Je croyais simplement protéger quelqu’un d’un chagrin d’amour. Puis, un matin pluvieux, tout a basculé. J’ai croisé Sarah dans un café tranquille, et avant même que je puisse décider de l’éviter ou de l’aborder, elle a pris la parole. Calmement, elle m’a expliqué que l’homme que j’avais vu était son frère, venu de l’étranger. Mes certitudes se sont effondrées. Puis elle a ajouté qu’elle était confrontée à un grave problème de santé qu’elle n’avait pas encore révélé à son mari.
Mon jugement s’est effondré, laissant place à l’humilité. Ce que j’avais pris pour un secret était en réalité la quête de soutien d’une personne qui surmontait ses peurs et trouvait la force d’affronter une vérité difficile.
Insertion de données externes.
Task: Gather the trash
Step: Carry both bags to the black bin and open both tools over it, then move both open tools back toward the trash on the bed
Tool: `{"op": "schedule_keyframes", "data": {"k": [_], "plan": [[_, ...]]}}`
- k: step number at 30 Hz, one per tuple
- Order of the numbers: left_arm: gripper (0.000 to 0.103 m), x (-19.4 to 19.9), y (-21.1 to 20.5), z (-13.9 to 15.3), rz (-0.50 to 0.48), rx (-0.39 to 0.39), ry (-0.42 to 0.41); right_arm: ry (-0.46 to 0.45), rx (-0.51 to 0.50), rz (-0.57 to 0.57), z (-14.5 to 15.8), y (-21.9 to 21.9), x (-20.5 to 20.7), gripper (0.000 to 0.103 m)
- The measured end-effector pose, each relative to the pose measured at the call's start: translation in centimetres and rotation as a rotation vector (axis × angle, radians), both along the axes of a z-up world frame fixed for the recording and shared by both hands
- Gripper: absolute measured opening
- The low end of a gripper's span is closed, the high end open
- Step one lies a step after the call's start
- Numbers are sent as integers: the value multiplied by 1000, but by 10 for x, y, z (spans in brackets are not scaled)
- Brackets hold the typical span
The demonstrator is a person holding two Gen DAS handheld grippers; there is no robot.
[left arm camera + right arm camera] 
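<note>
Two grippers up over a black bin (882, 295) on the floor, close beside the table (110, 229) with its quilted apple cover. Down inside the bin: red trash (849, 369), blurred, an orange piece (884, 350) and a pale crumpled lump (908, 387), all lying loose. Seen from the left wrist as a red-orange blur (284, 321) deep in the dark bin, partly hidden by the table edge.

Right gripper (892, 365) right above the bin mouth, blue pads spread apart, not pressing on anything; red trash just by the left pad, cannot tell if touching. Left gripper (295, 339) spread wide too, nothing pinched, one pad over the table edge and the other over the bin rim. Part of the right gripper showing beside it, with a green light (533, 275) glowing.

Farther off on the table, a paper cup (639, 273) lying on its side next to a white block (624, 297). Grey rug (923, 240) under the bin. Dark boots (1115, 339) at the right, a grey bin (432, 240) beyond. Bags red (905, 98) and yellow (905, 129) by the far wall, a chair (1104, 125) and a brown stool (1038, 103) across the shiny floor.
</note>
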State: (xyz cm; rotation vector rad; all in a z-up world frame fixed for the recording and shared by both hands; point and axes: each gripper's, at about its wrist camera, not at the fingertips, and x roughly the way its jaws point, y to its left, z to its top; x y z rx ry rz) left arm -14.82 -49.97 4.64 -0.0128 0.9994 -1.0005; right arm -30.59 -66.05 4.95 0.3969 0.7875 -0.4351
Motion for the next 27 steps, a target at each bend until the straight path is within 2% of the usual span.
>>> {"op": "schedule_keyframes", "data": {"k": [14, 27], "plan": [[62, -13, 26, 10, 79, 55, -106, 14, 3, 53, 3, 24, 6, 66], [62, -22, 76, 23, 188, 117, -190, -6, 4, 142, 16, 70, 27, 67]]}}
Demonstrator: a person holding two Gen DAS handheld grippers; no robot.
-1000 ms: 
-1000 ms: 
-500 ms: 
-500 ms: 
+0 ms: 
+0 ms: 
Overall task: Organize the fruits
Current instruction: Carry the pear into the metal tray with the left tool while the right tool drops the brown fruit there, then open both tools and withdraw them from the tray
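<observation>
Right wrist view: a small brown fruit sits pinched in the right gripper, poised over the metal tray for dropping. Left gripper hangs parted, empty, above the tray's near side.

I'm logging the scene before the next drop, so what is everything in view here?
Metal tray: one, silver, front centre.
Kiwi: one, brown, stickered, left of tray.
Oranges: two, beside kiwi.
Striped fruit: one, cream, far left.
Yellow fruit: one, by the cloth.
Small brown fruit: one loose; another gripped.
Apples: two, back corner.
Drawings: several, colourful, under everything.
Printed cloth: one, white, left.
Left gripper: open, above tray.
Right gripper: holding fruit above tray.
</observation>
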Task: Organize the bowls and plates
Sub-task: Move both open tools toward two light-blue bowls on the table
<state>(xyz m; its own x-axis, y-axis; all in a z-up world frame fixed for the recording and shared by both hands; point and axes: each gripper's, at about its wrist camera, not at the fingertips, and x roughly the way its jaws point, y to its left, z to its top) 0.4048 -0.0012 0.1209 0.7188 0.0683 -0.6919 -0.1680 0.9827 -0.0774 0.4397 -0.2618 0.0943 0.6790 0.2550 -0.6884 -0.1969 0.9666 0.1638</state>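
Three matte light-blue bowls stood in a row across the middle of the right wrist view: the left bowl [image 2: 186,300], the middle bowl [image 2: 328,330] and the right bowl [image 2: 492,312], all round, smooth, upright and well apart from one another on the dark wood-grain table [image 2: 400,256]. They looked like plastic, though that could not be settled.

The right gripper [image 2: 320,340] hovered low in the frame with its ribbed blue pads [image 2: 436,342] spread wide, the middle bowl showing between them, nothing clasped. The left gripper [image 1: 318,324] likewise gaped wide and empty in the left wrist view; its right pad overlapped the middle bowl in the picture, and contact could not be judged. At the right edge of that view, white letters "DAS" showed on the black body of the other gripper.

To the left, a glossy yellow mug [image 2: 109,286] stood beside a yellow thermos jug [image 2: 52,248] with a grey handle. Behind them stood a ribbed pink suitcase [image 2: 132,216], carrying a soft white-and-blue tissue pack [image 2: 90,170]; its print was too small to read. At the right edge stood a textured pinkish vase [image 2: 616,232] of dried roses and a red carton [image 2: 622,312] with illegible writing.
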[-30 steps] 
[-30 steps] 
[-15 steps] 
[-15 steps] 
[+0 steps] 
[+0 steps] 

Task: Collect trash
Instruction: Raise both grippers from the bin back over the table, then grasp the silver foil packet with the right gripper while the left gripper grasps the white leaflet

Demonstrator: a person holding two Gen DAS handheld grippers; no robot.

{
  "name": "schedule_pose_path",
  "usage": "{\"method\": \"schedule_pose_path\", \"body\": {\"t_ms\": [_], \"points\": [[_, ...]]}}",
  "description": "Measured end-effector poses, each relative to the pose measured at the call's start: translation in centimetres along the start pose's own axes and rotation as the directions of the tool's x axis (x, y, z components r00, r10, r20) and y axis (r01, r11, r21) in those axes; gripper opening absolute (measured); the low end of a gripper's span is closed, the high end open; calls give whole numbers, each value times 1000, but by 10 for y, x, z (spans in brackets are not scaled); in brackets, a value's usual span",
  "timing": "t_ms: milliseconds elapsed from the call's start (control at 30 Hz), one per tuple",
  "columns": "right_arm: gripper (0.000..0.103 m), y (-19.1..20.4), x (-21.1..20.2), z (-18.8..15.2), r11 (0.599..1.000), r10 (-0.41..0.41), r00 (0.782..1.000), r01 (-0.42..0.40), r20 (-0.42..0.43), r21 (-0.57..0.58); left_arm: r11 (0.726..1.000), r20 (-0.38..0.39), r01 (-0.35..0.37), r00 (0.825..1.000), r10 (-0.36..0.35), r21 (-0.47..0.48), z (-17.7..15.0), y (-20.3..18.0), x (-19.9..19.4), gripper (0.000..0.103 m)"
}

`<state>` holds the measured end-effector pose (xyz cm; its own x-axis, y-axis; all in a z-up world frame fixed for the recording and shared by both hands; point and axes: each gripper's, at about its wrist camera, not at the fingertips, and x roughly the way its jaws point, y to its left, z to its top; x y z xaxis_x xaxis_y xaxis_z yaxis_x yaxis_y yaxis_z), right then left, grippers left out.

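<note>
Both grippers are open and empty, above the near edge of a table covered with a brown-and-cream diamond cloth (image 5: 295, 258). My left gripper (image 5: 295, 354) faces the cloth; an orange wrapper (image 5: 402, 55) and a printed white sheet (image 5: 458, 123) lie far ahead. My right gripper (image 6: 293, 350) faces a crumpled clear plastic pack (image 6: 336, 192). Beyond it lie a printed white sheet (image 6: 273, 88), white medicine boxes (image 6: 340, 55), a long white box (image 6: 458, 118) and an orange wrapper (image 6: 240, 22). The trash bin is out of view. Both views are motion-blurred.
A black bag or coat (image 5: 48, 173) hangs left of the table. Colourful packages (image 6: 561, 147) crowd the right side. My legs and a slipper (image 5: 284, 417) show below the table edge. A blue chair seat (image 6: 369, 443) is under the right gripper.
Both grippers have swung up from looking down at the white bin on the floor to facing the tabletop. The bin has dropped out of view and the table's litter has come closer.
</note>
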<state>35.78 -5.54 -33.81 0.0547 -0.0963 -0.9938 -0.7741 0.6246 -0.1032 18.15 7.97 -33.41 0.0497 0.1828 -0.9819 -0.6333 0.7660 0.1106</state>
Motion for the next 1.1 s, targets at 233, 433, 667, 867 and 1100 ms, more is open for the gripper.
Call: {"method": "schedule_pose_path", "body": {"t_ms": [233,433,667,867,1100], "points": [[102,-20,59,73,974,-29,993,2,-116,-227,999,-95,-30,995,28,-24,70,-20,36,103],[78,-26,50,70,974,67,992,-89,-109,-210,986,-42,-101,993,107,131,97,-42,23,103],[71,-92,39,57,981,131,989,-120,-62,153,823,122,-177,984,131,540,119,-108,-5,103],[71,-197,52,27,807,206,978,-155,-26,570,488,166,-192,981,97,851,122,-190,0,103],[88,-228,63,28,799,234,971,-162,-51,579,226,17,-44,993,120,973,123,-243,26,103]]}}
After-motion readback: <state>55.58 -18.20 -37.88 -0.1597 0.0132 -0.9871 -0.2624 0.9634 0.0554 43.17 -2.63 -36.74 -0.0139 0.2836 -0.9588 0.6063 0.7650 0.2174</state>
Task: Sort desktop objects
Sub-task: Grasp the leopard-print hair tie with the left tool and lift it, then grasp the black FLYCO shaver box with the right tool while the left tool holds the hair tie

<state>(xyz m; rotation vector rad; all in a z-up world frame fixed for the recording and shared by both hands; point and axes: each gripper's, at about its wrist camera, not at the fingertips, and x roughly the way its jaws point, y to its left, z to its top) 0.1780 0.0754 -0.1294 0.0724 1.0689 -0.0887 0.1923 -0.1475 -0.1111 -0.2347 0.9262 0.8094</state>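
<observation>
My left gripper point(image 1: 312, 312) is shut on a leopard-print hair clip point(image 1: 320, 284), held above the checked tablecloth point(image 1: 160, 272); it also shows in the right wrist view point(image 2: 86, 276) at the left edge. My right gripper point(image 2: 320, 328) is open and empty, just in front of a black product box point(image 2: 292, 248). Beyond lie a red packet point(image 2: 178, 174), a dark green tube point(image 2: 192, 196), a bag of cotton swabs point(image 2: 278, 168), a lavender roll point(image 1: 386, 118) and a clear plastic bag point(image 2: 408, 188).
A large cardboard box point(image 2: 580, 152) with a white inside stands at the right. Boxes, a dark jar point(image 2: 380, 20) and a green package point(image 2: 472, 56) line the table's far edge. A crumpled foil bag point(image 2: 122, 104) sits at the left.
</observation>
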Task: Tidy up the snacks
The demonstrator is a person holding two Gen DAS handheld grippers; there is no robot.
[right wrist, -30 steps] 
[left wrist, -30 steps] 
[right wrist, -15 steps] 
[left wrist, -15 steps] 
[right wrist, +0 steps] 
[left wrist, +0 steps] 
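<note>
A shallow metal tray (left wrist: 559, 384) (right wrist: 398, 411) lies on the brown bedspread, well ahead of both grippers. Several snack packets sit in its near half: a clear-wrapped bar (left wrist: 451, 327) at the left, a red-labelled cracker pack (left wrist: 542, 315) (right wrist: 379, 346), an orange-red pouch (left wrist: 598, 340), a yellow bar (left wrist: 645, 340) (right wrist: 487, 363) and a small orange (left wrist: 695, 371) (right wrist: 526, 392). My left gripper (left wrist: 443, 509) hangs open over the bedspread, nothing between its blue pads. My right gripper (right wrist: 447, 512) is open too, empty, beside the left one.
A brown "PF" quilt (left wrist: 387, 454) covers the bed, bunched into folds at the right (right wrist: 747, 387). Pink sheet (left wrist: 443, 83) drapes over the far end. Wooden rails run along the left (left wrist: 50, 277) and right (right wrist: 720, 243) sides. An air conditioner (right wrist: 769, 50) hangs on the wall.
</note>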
Une semaine plus tard, elle l’a confié à son mari, et on m’a simplement demandé d’être présente, sans intervenir ni donner de conseils. Ce moment m’a rappelé combien les luttes intérieures sont fragiles et combien les suppositions peuvent blesser facilement.
J’en suis repartie avec une leçon précieuse : un simple aperçu ne suffit jamais à comprendre toute la réalité, et la véritable compassion commence là où s’arrête la certitude. Depuis, je m’efforce de faire une pause, de m’abstenir de tout jugement et de laisser la bienveillance me guider là où mes préjugés m’emportaient auparavant.